Dal canto loro i difensori che hanno sempre sostenuto l’incapacità di intendere e di volere di Pondi al momento del femminicidio, rinvigoriscono il loro appello con nuovi motivi di impugnazione presentati nelle scorse settimane. Cosa chiedono in sostanza gli avvocati Cicognani e Manetti? Chiedono che venga fatto un nuovo processo “rispetto alla necessità dell’affidamento di un nuovo incarico peritale volto ad accertare la sussistenza della capacità di intendere e di volere in capo a Riccardo Pondi all’epoca del delitto”.

Una richiesta che si fonda anche sull’elaborato a firma del dottor Mario Massimo Mantero, specialista in Psichiatria, Criminologia clinica e Psicopatologia forense che viene contestualmente nominato consulente di parte. Sono molte le contestazioni mosse dal dottor Mantero alla perizia effettuata dal perito nominato nel corso del primo processo dal Tribunale di Ravenna, il dottor Michele Sanza.

“Illuminanti” a questo proposito secondo i legali di Pondi le conclusioni a cui il consulente approda dopo 14 pagine di osservazioni. “La perizia di Sanza fornisce una interpretazione unidirezionale delle problematiche mentali dell’imputato e non approfondisce gli aspetti psicopatologici, soprattutto persecutori, chiaramente emergenti dai dati fattuali a disposizione e sostiene che tutta la sofferenza di Pondi derivasse dal cambiamento di status familiare… Ritengo – conclude il dottor Mantero – si debba auspicare al più presto una rinnovazione di perizia psichiatrica sul detenuto per realizzare una lettura corretta dei meccanismi mentali alla base del suo comportamento al momento del fatto”.

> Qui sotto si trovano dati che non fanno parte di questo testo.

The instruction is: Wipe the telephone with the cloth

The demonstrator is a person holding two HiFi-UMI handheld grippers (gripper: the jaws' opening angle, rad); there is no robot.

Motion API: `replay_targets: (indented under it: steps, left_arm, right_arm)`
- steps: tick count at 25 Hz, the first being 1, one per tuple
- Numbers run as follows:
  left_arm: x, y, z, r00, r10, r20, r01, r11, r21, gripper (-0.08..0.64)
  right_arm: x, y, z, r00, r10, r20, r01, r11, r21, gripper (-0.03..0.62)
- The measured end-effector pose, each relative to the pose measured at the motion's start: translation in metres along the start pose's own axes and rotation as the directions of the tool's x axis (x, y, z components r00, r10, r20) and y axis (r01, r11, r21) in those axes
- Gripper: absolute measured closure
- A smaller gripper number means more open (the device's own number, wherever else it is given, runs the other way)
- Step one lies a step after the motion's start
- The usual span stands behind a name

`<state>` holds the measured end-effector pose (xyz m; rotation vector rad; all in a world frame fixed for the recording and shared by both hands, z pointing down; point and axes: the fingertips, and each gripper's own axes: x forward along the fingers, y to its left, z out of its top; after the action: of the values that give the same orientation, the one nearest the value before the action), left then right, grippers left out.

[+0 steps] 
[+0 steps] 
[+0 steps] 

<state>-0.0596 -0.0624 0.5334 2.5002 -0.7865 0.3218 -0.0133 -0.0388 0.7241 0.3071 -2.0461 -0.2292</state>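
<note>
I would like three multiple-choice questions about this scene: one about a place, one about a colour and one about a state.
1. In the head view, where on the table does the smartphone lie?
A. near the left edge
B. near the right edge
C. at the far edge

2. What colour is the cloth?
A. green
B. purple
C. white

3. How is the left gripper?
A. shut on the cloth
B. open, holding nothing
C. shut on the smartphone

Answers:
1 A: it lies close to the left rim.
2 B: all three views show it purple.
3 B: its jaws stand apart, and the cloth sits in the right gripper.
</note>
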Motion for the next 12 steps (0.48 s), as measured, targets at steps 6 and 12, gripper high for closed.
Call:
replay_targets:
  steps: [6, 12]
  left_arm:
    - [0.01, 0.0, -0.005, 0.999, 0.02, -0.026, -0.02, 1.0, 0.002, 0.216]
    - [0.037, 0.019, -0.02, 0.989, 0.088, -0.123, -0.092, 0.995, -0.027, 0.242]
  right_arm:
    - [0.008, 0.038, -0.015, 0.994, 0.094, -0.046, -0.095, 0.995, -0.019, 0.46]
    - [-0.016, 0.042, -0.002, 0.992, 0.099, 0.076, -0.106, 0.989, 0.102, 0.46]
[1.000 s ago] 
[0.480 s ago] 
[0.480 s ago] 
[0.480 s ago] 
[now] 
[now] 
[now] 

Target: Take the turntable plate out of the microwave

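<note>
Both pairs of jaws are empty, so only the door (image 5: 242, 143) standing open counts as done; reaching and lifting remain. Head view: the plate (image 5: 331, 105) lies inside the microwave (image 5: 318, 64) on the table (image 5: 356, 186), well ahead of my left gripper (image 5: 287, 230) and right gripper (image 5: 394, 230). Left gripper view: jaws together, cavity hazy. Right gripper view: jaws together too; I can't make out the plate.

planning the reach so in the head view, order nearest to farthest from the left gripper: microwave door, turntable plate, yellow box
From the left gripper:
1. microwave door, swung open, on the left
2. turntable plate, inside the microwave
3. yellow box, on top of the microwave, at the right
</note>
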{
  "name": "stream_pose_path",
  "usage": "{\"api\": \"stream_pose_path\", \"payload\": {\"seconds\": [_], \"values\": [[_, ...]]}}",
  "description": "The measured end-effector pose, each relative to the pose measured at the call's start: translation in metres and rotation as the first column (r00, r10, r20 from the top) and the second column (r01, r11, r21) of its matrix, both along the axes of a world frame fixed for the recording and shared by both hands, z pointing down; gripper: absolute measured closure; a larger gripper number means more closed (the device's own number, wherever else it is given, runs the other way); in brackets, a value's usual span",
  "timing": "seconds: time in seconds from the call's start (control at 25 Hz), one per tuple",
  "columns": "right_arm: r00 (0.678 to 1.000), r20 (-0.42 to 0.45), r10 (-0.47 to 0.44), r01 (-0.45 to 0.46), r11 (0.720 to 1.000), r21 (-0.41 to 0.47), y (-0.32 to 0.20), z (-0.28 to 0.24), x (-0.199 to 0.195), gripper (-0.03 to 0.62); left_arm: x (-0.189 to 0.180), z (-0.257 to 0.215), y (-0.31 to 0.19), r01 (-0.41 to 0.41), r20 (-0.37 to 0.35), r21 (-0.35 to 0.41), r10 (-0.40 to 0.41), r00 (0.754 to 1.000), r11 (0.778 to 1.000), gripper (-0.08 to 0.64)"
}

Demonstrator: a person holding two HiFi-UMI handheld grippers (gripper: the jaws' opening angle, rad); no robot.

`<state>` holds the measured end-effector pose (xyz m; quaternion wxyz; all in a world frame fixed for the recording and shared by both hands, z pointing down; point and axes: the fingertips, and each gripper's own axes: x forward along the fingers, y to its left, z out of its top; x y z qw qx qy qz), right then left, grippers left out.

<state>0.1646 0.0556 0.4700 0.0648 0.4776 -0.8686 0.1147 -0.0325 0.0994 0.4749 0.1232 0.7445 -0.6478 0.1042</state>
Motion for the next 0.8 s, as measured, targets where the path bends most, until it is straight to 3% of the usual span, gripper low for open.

In particolare, secondo il consulente della difesa, non ci sarebbe alcun elemento di sostegno alla tesi del perito in merito all’esistenza di una conflittualità nella coppia e viene ritenuto “fortemente censurabile” la classificazione del malessere accusato da Pondi nella mattinata del 18 dicembre 2019 (giorno in cui viene accompagnato al pronto soccorso di Bologna perché sostiene che qualcuno lo abbia avvelenato) come attacco di panico. Insomma, più di una pecca secondo il consulente della difesa che renderebbe la prima perizia inadeguata.

A presiedere la Corte nell’udienza del 22 settembre sarà il dottor Orazio Pescatore. Giudice a latere Enrico Saracino. A rivestire il ruolo di Pubblica Accusa il sostituto procuratore generale Massimiliano Rossi.